## What is needed
Please restate the data that follows word for word, with the pictures left out.

## Data provided
:::::

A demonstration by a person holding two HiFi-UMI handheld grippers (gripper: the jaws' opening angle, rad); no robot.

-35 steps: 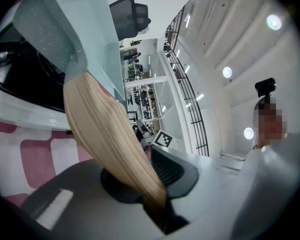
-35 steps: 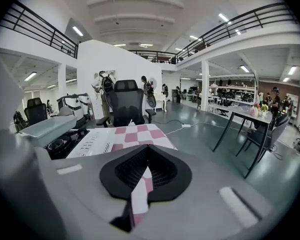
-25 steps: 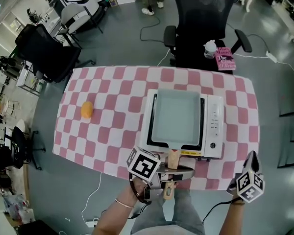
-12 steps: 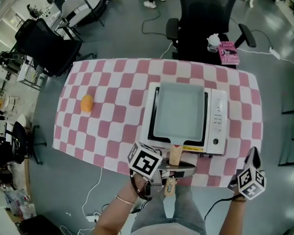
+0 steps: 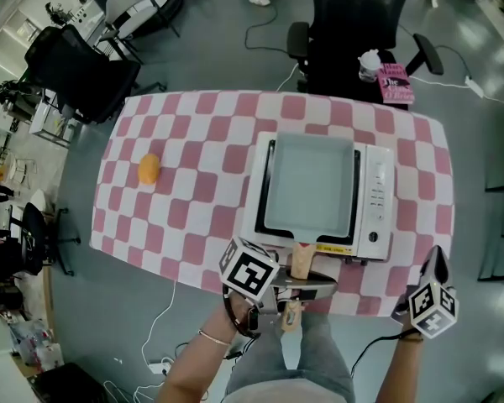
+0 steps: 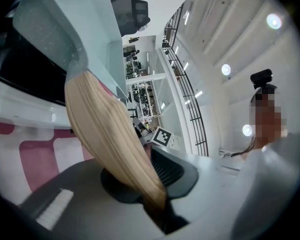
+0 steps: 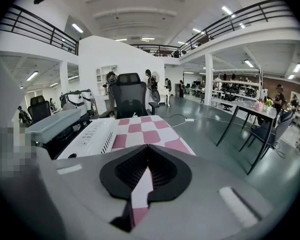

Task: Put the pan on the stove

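The pan sits on the stove with the left claw clenched on its wooden handle, so a crooked release could drag it askew toward the counter edge, while the right claw is clenched on nothing.

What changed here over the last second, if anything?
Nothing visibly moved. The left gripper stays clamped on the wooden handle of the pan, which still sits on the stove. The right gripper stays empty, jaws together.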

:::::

## Response to the task
A demonstration by a person holding two HiFi-UMI handheld grippers (gripper: the jaws' opening angle, rad); no robot.

-35 steps: 
-35 steps: 
-25 steps: 
-12 steps: 
+0 steps: 
+0 steps: 
+0 steps: 

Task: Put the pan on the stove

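The pan sits on the stove with the left claw clenched on its wooden handle, so a crooked release could drag it askew toward the counter edge, while the right claw is clenched on nothing.

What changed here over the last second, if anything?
Nothing visibly moved. The left gripper stays clamped on the wooden handle of the pan, which still sits on the stove. The right gripper stays empty, jaws together.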

The complete output has now been given.